1What happens when a Kubernetes readiness probe fails?
Health checks (liveness probes) verify a process is running and not deadlocked. Readiness probes verify a service can handle traffic. Startup probes give slow-starting services time to initialize. Together they enable load balancers, orchestrators, and service meshes to route traffic only to healthy instances.
Health checks are the mechanism by which infrastructure determines whether an application instance is functioning correctly. In modern container orchestration (Kubernetes, ECS, Nomad) and load balancing (ALB, nginx, Envoy), health checks control two critical decisions: should this instance receive traffic, and should this instance be restarted?
Liveness probes answer: 'is this process alive and responsive?' If a liveness probe fails repeatedly, the orchestrator restarts the container. This catches deadlocks, infinite loops, and memory corruption where the process is running but not functioning. A typical liveness endpoint returns HTTP 200 if the process can handle requests and does not check external dependencies -- if the database is down, the process is still 'alive' (it can return errors).

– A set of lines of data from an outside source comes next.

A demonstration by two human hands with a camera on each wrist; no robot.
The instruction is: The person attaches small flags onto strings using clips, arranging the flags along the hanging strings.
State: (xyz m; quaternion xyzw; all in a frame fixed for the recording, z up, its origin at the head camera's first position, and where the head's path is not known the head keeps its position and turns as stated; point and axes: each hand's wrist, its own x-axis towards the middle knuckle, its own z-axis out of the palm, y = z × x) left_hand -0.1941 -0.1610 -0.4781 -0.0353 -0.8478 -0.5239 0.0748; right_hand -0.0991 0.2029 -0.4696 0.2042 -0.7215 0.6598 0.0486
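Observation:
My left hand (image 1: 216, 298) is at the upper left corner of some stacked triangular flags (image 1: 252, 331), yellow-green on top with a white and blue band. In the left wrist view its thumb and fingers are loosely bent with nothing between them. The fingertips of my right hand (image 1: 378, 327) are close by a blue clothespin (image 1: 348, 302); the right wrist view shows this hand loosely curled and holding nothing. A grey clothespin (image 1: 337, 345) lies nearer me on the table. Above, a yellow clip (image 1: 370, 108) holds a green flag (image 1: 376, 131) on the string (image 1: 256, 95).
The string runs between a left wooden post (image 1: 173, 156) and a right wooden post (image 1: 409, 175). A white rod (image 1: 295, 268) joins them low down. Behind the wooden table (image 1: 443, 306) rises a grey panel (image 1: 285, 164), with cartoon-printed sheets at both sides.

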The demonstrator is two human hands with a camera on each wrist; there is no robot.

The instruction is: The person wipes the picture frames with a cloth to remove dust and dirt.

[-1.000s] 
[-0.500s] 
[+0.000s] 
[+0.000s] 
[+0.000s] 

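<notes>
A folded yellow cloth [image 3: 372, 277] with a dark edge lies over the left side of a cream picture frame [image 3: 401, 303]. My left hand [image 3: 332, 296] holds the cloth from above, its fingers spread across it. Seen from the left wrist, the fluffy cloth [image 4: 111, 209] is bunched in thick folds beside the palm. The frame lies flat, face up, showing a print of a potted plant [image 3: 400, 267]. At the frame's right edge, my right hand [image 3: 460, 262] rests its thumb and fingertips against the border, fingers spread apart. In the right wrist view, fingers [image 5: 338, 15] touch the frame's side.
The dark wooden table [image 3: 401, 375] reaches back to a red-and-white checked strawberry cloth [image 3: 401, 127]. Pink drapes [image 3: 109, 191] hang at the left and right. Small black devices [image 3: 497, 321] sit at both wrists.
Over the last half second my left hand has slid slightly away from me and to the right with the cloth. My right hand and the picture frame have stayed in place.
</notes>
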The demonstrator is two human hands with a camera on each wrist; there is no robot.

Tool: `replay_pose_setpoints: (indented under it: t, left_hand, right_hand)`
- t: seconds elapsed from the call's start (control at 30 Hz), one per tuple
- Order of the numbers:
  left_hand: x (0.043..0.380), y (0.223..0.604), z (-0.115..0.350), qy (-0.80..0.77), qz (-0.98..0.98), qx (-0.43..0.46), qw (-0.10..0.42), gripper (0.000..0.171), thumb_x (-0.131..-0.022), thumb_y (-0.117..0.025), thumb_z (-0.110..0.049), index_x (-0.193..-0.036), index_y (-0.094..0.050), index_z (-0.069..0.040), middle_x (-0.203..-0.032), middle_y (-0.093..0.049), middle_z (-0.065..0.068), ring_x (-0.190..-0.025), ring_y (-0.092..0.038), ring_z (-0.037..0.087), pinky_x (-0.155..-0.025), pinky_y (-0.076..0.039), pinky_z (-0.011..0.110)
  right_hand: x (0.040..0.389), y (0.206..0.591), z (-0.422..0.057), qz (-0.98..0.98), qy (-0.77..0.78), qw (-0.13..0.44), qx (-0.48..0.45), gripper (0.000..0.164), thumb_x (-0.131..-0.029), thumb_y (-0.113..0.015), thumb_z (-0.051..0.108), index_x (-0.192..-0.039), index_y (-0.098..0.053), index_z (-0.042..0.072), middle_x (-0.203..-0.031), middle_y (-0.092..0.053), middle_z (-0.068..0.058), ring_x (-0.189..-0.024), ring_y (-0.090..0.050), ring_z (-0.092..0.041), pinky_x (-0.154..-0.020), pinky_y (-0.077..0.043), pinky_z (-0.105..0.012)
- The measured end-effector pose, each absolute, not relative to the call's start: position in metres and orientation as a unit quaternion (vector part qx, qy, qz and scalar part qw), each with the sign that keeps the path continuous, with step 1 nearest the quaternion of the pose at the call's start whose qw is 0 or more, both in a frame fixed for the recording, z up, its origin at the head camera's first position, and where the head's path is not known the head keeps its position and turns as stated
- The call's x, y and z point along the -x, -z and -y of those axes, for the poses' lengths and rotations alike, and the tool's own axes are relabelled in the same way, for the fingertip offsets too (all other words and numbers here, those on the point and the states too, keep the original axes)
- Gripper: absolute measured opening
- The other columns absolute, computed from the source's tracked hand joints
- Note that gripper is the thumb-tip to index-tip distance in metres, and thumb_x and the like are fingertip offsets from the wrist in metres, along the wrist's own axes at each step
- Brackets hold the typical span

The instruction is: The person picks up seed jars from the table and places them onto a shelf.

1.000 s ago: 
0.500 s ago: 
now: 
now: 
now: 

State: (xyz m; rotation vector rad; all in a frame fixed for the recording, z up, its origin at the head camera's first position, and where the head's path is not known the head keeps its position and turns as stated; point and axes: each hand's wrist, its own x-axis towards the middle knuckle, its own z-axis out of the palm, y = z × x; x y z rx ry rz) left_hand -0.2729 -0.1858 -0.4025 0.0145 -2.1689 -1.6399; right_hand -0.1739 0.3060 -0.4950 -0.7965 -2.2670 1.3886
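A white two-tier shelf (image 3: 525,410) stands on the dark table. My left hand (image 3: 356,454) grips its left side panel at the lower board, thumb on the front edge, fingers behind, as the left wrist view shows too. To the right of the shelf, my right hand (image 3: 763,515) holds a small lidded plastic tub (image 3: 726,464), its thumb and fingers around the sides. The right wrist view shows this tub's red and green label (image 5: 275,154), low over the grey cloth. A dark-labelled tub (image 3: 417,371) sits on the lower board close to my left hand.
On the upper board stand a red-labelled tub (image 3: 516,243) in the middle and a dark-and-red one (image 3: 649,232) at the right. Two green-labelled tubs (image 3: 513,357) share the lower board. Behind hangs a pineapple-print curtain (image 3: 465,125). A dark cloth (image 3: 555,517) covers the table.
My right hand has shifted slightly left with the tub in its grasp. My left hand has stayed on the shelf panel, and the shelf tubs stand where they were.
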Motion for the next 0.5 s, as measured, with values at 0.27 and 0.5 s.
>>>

Readiness probes answer: 'can this instance handle traffic right now?' If a readiness probe fails, the instance is removed from the load balancer's target group but is NOT restarted. This is appropriate when the instance is alive but temporarily unable to serve: it is warming up a cache, running a migration, or a downstream dependency is unreachable. When the readiness probe passes again, the instance is re-added to the target group.
Startup probes (Kubernetes 1.18+) address slow-starting applications. Before the startup probe succeeds, liveness and readiness probes are disabled. This prevents the liveness probe from killing a container that is legitimately still initializing (e.g., a JVM loading a large model, a service warming a cache). Without startup probes, teams set artificially high liveness `initialDelaySeconds`, which delays detection of genuine deadlocks during startup.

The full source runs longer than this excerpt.